• Required action: An exact transcription of every entry is required, with the images left out.

++++ Entries provided

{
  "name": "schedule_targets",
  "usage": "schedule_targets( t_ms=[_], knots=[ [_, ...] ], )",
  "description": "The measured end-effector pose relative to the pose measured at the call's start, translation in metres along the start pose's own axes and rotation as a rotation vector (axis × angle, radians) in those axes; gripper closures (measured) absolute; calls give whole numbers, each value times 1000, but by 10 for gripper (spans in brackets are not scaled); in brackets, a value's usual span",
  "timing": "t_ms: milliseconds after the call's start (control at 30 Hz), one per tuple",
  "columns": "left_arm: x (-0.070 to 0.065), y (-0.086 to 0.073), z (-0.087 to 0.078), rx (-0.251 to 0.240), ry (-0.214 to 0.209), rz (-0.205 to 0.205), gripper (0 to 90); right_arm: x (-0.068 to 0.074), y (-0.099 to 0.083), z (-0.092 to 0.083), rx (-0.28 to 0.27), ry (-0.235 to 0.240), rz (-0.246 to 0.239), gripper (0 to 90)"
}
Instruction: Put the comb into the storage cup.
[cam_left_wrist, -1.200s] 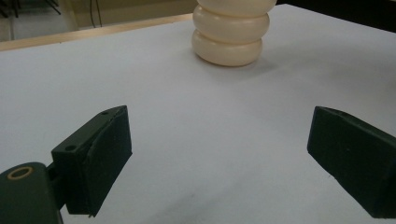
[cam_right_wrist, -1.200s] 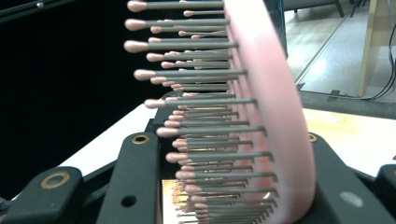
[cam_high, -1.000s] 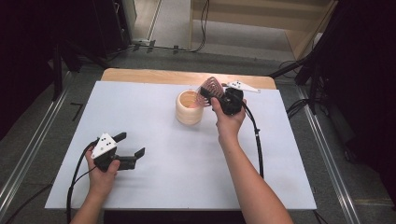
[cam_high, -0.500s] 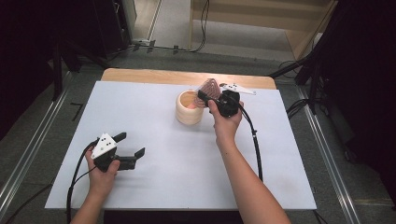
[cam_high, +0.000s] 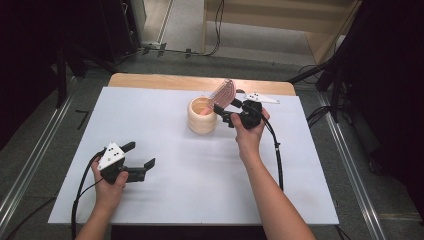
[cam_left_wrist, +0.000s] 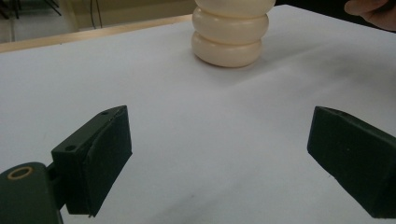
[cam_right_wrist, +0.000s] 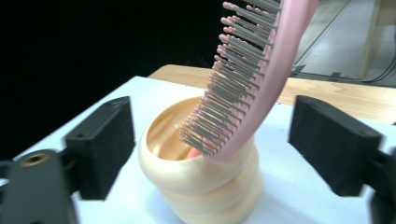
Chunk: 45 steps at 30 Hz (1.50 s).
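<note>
At the table's far middle, the right gripper (cam_high: 226, 112) has just opened its jaws; the pink brush (cam_right_wrist: 252, 88) stands free between them, handle down in the cream ribbed cup (cam_high: 202, 116), leaning on its rim, bristles facing the cup's mouth. The placing looks done. Nearer, the left gripper (cam_high: 137, 160) rests open, holding nothing.

Right tool (cam_high: 231, 111) jaws just opened, no longer clamped on the pink hairbrush (cam_high: 223, 92), brush now free between them, leaning handle-down in the cream cup (cam_high: 202, 116)
</note>
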<state>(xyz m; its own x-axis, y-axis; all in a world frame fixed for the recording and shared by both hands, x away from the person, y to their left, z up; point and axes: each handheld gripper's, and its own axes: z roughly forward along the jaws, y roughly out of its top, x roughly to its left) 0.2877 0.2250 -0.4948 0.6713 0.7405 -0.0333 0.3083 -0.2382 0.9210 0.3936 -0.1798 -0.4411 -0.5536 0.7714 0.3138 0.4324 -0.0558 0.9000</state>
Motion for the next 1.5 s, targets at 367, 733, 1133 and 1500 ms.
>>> schedule_targets(
  t_ms=[367,733,1133,1500],
  knots=[
    [0,0,0,0,-1,0,68,6,-2,-20,30,18,-87,0],
    [0,0,-1,-2,0,5,68,14,-8,-41,21,1,-132,0],
    [0,0,-1,-3,1,7,68,18,-19,-59,34,-8,-163,0],
    [-1,0,-1,-3,1,8,68,18,-35,-75,37,-24,-177,0]
  ],
)
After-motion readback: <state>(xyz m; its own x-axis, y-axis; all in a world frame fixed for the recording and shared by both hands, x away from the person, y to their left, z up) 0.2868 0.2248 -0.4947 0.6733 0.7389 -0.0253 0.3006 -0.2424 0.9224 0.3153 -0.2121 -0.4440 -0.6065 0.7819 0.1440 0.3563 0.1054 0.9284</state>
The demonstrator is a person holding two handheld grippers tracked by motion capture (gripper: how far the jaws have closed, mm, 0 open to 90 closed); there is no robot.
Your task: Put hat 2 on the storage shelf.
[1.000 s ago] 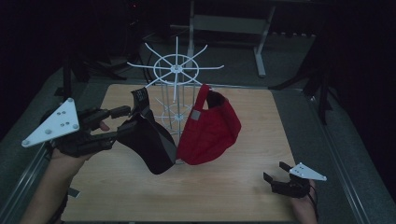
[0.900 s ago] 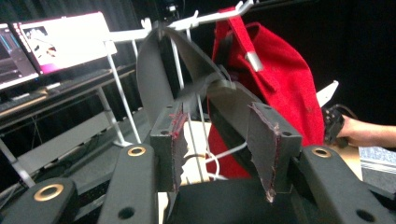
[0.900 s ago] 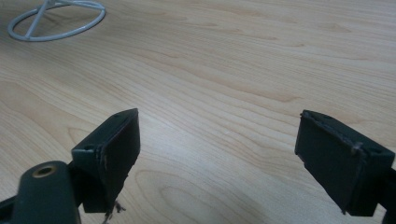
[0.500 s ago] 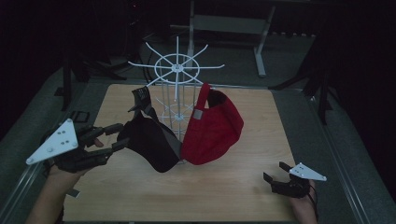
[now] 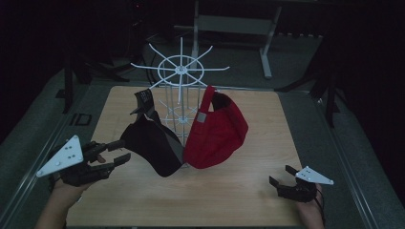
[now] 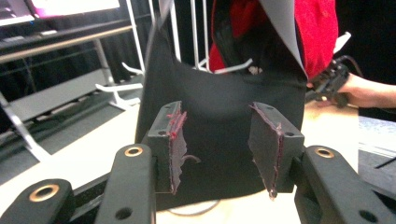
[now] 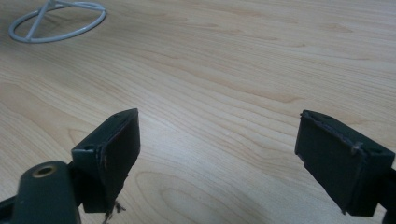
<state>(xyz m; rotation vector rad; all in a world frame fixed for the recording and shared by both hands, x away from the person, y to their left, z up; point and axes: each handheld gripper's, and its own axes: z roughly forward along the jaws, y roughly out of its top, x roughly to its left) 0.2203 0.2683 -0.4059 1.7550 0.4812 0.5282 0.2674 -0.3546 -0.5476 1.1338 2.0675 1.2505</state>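
Your left gripper [image 5: 123, 151] sits low at the table's [image 5: 239, 191] left edge, jaws parted and empty, just short of the black fabric cap [image 5: 153, 143]. That cap hangs on the white wire rack [image 5: 180, 71] beside the red fabric cap [image 5: 219, 133]. Your right gripper [image 5: 279, 175] rests near the table's front right, jaws wide apart, holding nothing.
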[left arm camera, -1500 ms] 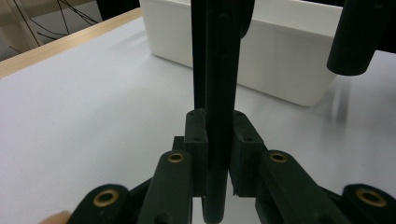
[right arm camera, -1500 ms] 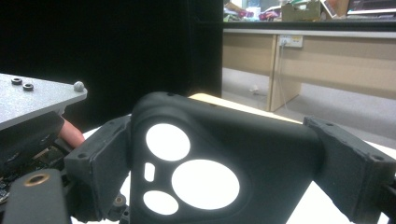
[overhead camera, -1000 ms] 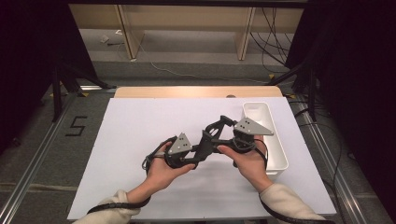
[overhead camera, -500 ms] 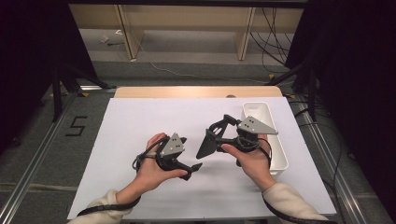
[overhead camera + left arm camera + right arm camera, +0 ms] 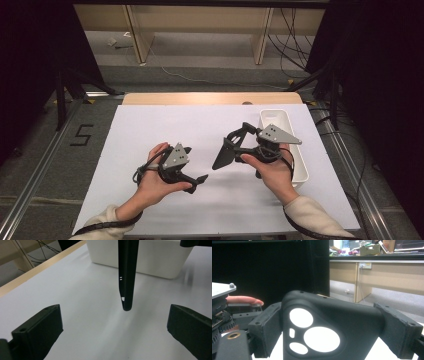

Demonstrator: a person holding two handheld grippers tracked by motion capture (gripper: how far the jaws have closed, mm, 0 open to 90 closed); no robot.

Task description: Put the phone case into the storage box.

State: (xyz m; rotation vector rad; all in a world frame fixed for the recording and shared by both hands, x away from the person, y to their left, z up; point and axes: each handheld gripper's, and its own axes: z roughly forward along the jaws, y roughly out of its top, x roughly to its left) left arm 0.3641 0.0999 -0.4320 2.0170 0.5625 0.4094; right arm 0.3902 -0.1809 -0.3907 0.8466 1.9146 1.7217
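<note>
High view: I have a black, soft-looking phone case with round camera cut-outs (image 5: 223, 154) clamped across its width in my right gripper (image 5: 235, 145), held in the air above the white table top (image 5: 165, 125), just left of the white rectangular plastic bin (image 5: 300, 170). My left gripper (image 5: 197, 181) sits apart from the case, lower and to the left, near the table surface; its jaws have just been opening and now stand wide with nothing between them.

In the left gripper view the case (image 5: 127, 275) hangs edge-on ahead of the spread jaws, its lower tip clear of the table, the bin (image 5: 140, 257) behind it. In the right gripper view both jaws press on the case's (image 5: 329, 332) side edges, and a fingertip of the person's left hand (image 5: 244, 300) shows beyond them.

The risk, as I judge it, lies in the single hold: a flexible case pinched only at its sides could bow and pop out, dropping to the table instead of into the bin. A quick swing toward the bin might also knock the hanging corner on the rim and twist the case loose.
</note>
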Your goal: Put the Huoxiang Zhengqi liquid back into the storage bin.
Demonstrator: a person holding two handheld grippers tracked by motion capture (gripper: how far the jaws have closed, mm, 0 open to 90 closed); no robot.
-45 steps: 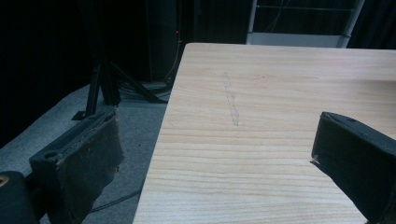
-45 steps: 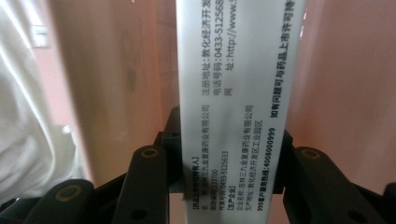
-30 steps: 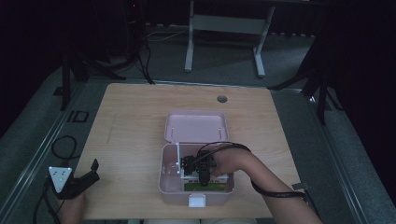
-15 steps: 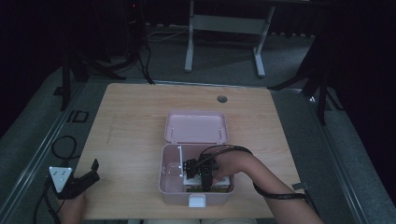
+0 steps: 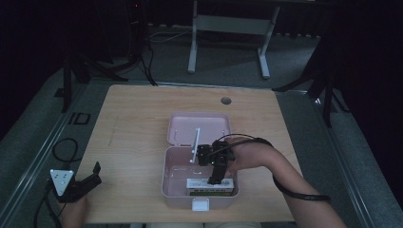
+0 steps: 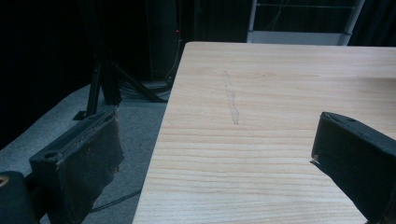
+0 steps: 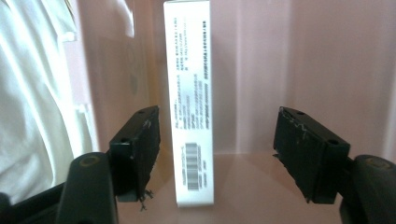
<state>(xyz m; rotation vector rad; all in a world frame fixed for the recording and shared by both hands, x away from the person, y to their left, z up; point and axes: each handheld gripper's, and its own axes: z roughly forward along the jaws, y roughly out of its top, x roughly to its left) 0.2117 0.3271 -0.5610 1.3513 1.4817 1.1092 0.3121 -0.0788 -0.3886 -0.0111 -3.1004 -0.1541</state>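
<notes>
The right gripper [image 5: 215,179] hangs jaws-down inside the pink box [image 5: 172,176]; its jaws have just been opening and now stand apart, with the white carton [image 7: 192,102] between them but touching neither pad. In the right gripper view the carton sits nearer the left-hand jaw, with a clear gap to the right-hand one.

The step in hand reads as release and withdrawal after placing the carton; to do it well, keep the jaws spread and lift straight out along their own line, so that neither pad drags the carton over; avoid any sideways drift toward the near jaw, where clearance is least; clear the box rim before moving across.

The carton [image 5: 210,185] lies at the near end of the box, directly below the right gripper's jaw tips, close along the front wall; its long axis runs away from the jaws in the right gripper view and across the box, side to side, in the high view; a narrow printed face with a barcode is turned toward the gripper.

The left gripper [image 5: 85,183] rests at the table's [image 5: 138,114] near left corner, jaws apart on nothing; the box lid [image 5: 199,128] lies open beyond.
</notes>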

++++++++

• Response below:
{
  "name": "schedule_targets",
  "usage": "schedule_targets( t_ms=[_], knots=[ [_, ...] ], )",
  "description": "The measured end-effector pose relative to the pose measured at the call's start, translation in metres along the start pose's own axes and rotation as a rotation vector (axis × angle, radians) in those axes; gripper closures (measured) absolute; calls give whole numbers, each value times 1000, but by 10 for gripper (spans in brackets are not scaled); in brackets, a value's usual span",
  "timing": "t_ms: milliseconds after the call's start (control at 30 Hz), one per tuple",
  "columns": "left_arm: x (-0.070 to 0.065), y (-0.086 to 0.073), z (-0.087 to 0.078), rx (-0.251 to 0.240), ry (-0.214 to 0.209), rz (-0.205 to 0.205), gripper (0 to 90); right_arm: x (-0.068 to 0.074), y (-0.099 to 0.083), z (-0.092 to 0.083), rx (-0.28 to 0.27), ry (-0.235 to 0.240), rz (-0.246 to 0.239), gripper (0 to 90)"
}
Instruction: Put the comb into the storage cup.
[cam_left_wrist, -1.200s] 
[cam_right_wrist, -1.200s] 
[cam_high, -1.000s] 
[cam_high, -0.500s] 
[cam_high, +0.000s] 
[cam_left_wrist, +0.000s] 
[cam_right_wrist, +0.000s] 
Chunk: 45 steps at 30 Hz (1.50 s).
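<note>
At the table's far middle, the right gripper (cam_high: 226, 112) has just opened its jaws; the pink brush (cam_right_wrist: 252, 88) stands free between them, handle down in the cream ribbed cup (cam_high: 202, 116), leaning on its rim, bristles facing the cup's mouth. The placing looks done. Nearer, the left gripper (cam_high: 137, 160) rests open, holding nothing.

Right tool (cam_high: 231, 111) jaws just opened, no longer clamped on the pink hairbrush (cam_high: 223, 92), brush now free between them, leaning handle-down in the cream cup (cam_high: 202, 116)
</note>
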<state>(xyz m; its own x-axis, y-axis; all in a world frame fixed for the recording and shared by both hands, x away from the person, y to their left, z up; point and axes: each handheld gripper's, and its own axes: z roughly forward along the jaws, y roughly out of its top, x roughly to its left) 0.2877 0.2250 -0.4948 0.6713 0.7405 -0.0333 0.3083 -0.2382 0.9210 0.3936 -0.1798 -0.4411 -0.5536 0.7714 0.3138 0.4324 -0.0558 0.9000</state>
Motion for the next 1.5 s, targets at 367, 733, 1133 and 1500 ms.
>>> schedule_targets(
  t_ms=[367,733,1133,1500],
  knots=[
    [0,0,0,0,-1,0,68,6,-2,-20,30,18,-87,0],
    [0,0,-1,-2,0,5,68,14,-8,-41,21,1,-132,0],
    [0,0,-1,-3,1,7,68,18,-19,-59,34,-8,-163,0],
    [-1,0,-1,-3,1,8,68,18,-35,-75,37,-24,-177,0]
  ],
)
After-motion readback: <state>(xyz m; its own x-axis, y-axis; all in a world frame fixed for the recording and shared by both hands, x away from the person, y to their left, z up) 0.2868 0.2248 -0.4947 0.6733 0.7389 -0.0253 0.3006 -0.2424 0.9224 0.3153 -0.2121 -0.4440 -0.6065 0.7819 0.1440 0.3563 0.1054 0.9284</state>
The demonstrator is a person holding two handheld grippers tracked by motion capture (gripper: how far the jaws have closed, mm, 0 open to 90 closed); there is no robot.
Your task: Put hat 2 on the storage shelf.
[1.000 s ago] 
[0.900 s ago] 
[0.900 s ago] 
[0.500 s ago] 
[now] 
[now] 
[now] 
<state>(xyz m; rotation vector rad; all in a world frame fixed for the recording and shared by both hands, x away from the person, y to their left, z up; point and axes: each handheld gripper's, and its own axes: z roughly forward along the jaws, y roughly out of its top, x roughly to its left) 0.2203 0.2683 -0.4059 1.7550 0.4812 0.5282 0.2674 -0.3546 -0.5476 1.1338 2.0675 1.2505</state>
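Your left gripper [image 5: 123, 151] sits low at the table's [image 5: 239, 191] left edge, jaws parted and empty, just short of the black fabric cap [image 5: 153, 143]. That cap hangs on the white wire rack [image 5: 180, 71] beside the red fabric cap [image 5: 219, 133]. Your right gripper [image 5: 279, 175] rests near the table's front right, jaws wide apart, holding nothing.
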[left arm camera, -1500 ms] 
[right arm camera, -1500 ms] 
[overhead camera, -1000 ms] 
[overhead camera, -500 ms] 
[overhead camera + left arm camera + right arm camera, +0 ms] 

Demonstrator: a person holding two handheld grippers tracked by motion capture (gripper: how far the jaws have closed, mm, 0 open to 90 closed); no robot.

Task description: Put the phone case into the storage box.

State: (xyz m; rotation vector rad; all in a world frame fixed for the recording and shared by both hands, x away from the person, y to their left, z up; point and axes: each handheld gripper's, and its own axes: z roughly forward along the jaws, y roughly out of its top, x roughly to its left) left arm 0.3641 0.0999 -0.4320 2.0170 0.5625 0.4094; right arm 0.3902 -0.1809 -0.3907 0.8466 1.9146 1.7217
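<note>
High view: I have a black, soft-looking phone case with round camera cut-outs (image 5: 223, 154) clamped across its width in my right gripper (image 5: 235, 145), held in the air above the white table top (image 5: 165, 125), just left of the white rectangular plastic bin (image 5: 300, 170). My left gripper (image 5: 197, 181) sits apart from the case, lower and to the left, near the table surface; its jaws have just been opening and now stand wide with nothing between them.

In the left gripper view the case (image 5: 127, 275) hangs edge-on ahead of the spread jaws, its lower tip clear of the table, the bin (image 5: 140, 257) behind it. In the right gripper view both jaws press on the case's (image 5: 329, 332) side edges, and a fingertip of the person's left hand (image 5: 244, 300) shows beyond them.

The risk, as I judge it, lies in the single hold: a flexible case pinched only at its sides could bow and pop out, dropping to the table instead of into the bin. A quick swing toward the bin might also knock the hanging corner on the rim and twist the case loose.
</note>
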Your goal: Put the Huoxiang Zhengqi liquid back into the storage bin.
Demonstrator: a person holding two handheld grippers tracked by motion capture (gripper: how far the jaws have closed, mm, 0 open to 90 closed); no robot.
-45 steps: 
-45 steps: 
-30 steps: 
-15 steps: 
+0 steps: 
+0 steps: 
+0 steps: 
<state>(xyz m; rotation vector rad; all in a world frame fixed for the recording and shared by both hands, x away from the person, y to their left, z up; point and axes: each handheld gripper's, and its own axes: z roughly forward along the jaws, y roughly out of its top, x roughly to its left) 0.2117 0.3271 -0.5610 1.3513 1.4817 1.1092 0.3121 -0.0788 -0.3886 -0.0111 -3.1004 -0.1541</state>
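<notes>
The right gripper [image 5: 215,179] hangs jaws-down inside the pink box [image 5: 172,176]; its jaws have just been opening and now stand apart, with the white carton [image 7: 192,102] between them but touching neither pad. In the right gripper view the carton sits nearer the left-hand jaw, with a clear gap to the right-hand one.

The step in hand reads as release and withdrawal after placing the carton; to do it well, keep the jaws spread and lift straight out along their own line, so that neither pad drags the carton over; avoid any sideways drift toward the near jaw, where clearance is least; clear the box rim before moving across.

The carton [image 5: 210,185] lies at the near end of the box, directly below the right gripper's jaw tips, close along the front wall; its long axis runs away from the jaws in the right gripper view and across the box, side to side, in the high view; a narrow printed face with a barcode is turned toward the gripper.

The left gripper [image 5: 85,183] rests at the table's [image 5: 138,114] near left corner, jaws apart on nothing; the box lid [image 5: 199,128] lies open beyond.
</notes>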

That concludes the answer.